What Does Poison Sumac Look Like? Leaves, Berries & Rash

Poison sumac is a tall shrub or small tree with compound leaves, each carrying 7 to 13 smooth-edged leaflets arranged in pairs along a central stem, with one leaflet at the tip. It grows almost exclusively in wetlands, so if you’re standing in or near a swamp, bog, or marshy area in the eastern United States, this is the plant to watch for.

Leaves: The First Thing to Check

Each leaf consists of 7 to 13 leaflets attached in opposite pairs along a reddish central stalk, with a single leaflet at the end. The leaflets are elongated and pointed, roughly 2 to 4 inches long, and their edges are completely smooth, with no teeth or serrations. The surface is also smooth and hairless. In spring and summer, the leaflets are dark glossy green on top with a slightly lighter underside.

This smooth, untoothed edge is one of the most reliable identification features. Many harmless sumacs have leaflets with visibly jagged or serrated margins, so a smooth edge on a wetland sumac should raise a red flag.

Berries: The Most Reliable Clue

Poison sumac produces small flowers that mature into ivory-white to gray berries. These berries hang in loose, drooping clusters that can reach 10 to 12 inches long, almost identical in appearance to poison ivy berries. After the leaves drop in autumn, these distinctive hanging clusters of dull white berries often persist well into winter, making them one of the best ways to identify the plant during colder months.

The berry color alone separates poison sumac from every harmless sumac species. All non-poisonous sumacs produce red berries held in dense, upright cone-shaped clusters above the leaves. White or grayish berries hanging downward always mean poison sumac.

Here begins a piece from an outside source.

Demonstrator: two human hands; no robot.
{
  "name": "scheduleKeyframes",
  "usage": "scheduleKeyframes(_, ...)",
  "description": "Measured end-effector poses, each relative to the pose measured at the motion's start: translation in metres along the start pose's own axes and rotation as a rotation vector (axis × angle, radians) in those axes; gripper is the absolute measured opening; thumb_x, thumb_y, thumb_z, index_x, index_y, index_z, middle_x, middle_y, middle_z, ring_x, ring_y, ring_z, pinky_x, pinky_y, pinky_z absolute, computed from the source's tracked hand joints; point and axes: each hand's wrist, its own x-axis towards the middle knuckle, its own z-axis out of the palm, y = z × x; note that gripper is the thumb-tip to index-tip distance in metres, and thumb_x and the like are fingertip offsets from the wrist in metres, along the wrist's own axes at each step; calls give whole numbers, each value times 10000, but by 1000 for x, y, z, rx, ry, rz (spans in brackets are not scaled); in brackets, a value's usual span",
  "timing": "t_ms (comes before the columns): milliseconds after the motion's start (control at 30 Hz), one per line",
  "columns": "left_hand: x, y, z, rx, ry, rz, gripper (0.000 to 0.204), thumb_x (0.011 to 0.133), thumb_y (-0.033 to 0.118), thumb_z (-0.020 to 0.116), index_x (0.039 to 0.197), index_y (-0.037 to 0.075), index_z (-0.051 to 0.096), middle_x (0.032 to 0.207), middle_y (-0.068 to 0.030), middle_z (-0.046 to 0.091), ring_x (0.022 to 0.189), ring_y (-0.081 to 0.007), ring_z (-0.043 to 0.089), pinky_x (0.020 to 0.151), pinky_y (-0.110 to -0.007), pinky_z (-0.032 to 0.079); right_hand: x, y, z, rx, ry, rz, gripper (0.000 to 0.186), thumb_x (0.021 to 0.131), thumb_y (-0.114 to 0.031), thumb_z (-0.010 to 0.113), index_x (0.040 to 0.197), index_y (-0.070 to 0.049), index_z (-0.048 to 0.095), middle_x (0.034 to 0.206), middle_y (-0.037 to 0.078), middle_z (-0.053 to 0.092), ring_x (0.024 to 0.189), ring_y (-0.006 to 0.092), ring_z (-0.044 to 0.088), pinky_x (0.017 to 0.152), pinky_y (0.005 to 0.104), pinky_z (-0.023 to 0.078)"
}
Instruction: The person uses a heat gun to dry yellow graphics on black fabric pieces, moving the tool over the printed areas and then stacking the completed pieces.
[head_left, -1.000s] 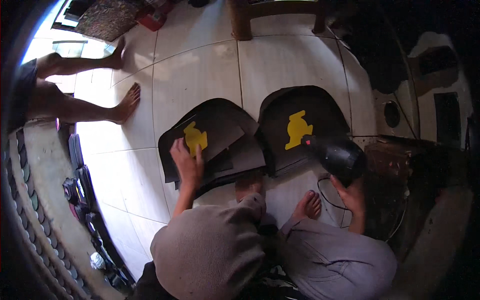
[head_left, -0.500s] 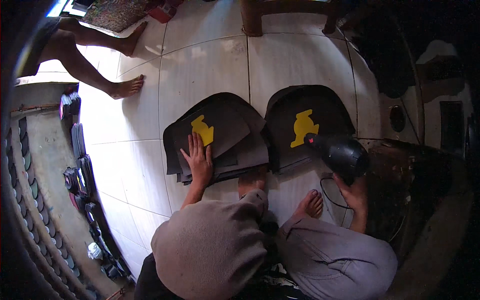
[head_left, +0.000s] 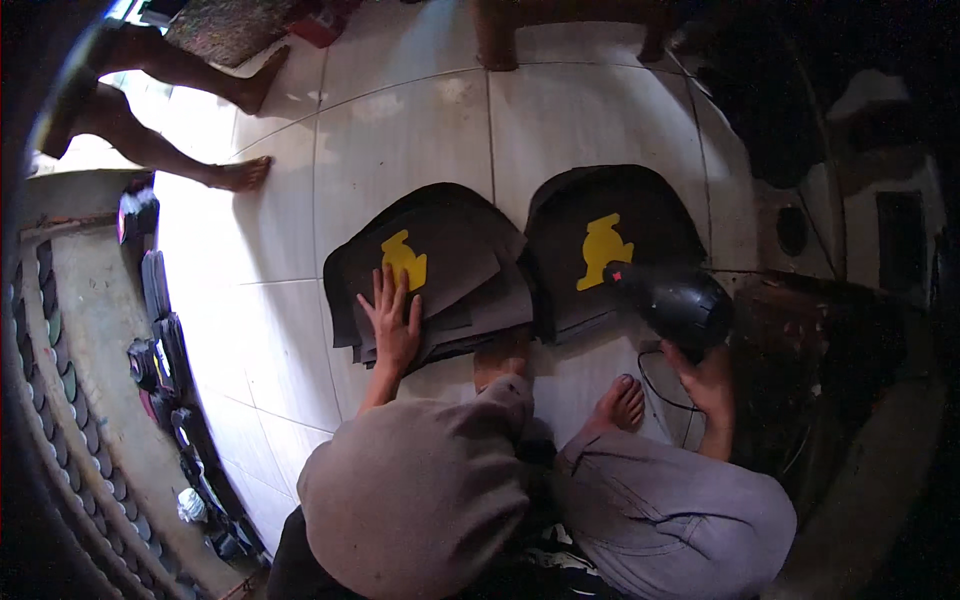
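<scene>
My left hand [head_left: 393,318] lies flat with fingers spread on a loose stack of dark, rounded-top sheets [head_left: 460,262]. Its fingertips touch the lower edge of a yellow cut-out shape [head_left: 403,260] on the top sheet. In my right hand [head_left: 703,385] is the handle of a black hair dryer [head_left: 683,306], its nozzle pointing left. That nozzle hangs over a second dark stack [head_left: 655,225], close beside another yellow cut-out [head_left: 604,250]. My right fingers wrap the handle and are partly hidden below the dryer's body. A dark cord [head_left: 655,388] loops near the grip.
Another person's bare legs [head_left: 165,135] are at upper left on the tiled floor [head_left: 400,130]. My bare feet, one being the right foot [head_left: 620,403], rest just below the stacks. Wooden furniture legs [head_left: 496,40] stand at the top. Dark bundled pieces [head_left: 172,350] line the left side.
The other person's legs have shifted left, and the light has dimmed. The hair dryer sits marginally further left in view. My left hand stays on the stack.
</scene>
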Motion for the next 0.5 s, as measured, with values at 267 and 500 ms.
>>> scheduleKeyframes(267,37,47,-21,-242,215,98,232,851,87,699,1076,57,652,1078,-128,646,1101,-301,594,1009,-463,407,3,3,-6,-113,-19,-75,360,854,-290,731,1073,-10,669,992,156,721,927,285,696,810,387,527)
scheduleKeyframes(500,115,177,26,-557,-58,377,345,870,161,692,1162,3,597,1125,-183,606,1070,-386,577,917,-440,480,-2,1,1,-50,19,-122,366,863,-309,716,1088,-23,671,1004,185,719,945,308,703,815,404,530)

How It Changes Through the Seasons

In early fall, the leaves turn a brilliant red-orange or russet shade. The fall color is actually quite striking, which is part of what makes this plant deceptively attractive. By late fall the leaves drop, but the white berry clusters remain visible on bare branches through much of winter. In spring, new growth emerges with a reddish tint before deepening to green as the season progresses.

Every part of the plant contains urushiol, the same oil responsible for poison ivy and poison oak rashes. This oil remains active in dead branches, fallen leaves, and dormant winter stems, so the plant can cause a reaction year-round, even when it doesn’t have its identifying foliage.

Where Poison Sumac Grows

Poison sumac is a wetland plant. It grows in bogs, marshes, swamps, and thickets along riverbanks, almost always in acidic, waterlogged soil. If you’re hiking on dry, well-drained ground, you’re very unlikely to encounter it. This habitat preference is one of the easiest ways to rule it in or out. The plant ranges across the eastern United States and southeastern Canada, from Florida north through New England and west into parts of Minnesota and Texas.

It typically grows as a large shrub or small tree, reaching anywhere from 6 to 20 feet tall. Unlike poison ivy, which climbs and sprawls, poison sumac has an upright, woody structure with a defined trunk or multiple stems.

How to Tell It Apart From Harmless Sumacs

The most common look-alikes are staghorn sumac and smooth sumac, both of which are harmless and widespread. Here’s how to tell them apart:

  • Berry color and position: Harmless sumacs have red berries in upright clusters at the tops of branches. Poison sumac has white or gray berries in drooping clusters along the stems.
  • Stem texture: Staghorn sumac has fuzzy new twigs, described as looking like antlers in velvet. Poison sumac stems are smooth and hairless.
  • Leaf edges: Harmless sumac leaflets typically have toothed or serrated edges. Poison sumac leaflets have completely smooth margins.
  • Habitat: Staghorn and smooth sumac thrive in dry, disturbed areas like roadsides, fields, and forest edges. Poison sumac grows in standing water or saturated soil.

If you remember just two things, make them the berry test and the habitat test. A sumac with white drooping berries in a swamp is poison sumac. A sumac with red upright berries on a dry hillside is not.

What the Rash Looks Like

Contact with any part of the plant, including stems, leaves, berries, and roots, can trigger an allergic skin reaction. The rash typically appears 12 to 72 hours after exposure as red, intensely itchy streaks or patches that develop into fluid-filled blisters. Poison sumac is widely considered the most potent of the three common urushiol plants, and the rash it produces tends to be more severe than what most people experience from poison ivy or oak. The blisters can be large and the swelling significant, sometimes covering broad areas of skin if the contact was extensive.

The oil can also transfer from contaminated clothing, tools, or pet fur, so indirect contact is a common source of rashes. If you think you’ve brushed against the plant, washing the exposed skin with soap and cool water within 15 to 30 minutes can reduce or prevent the reaction. After that window, the oil bonds to skin proteins and washing becomes less effective.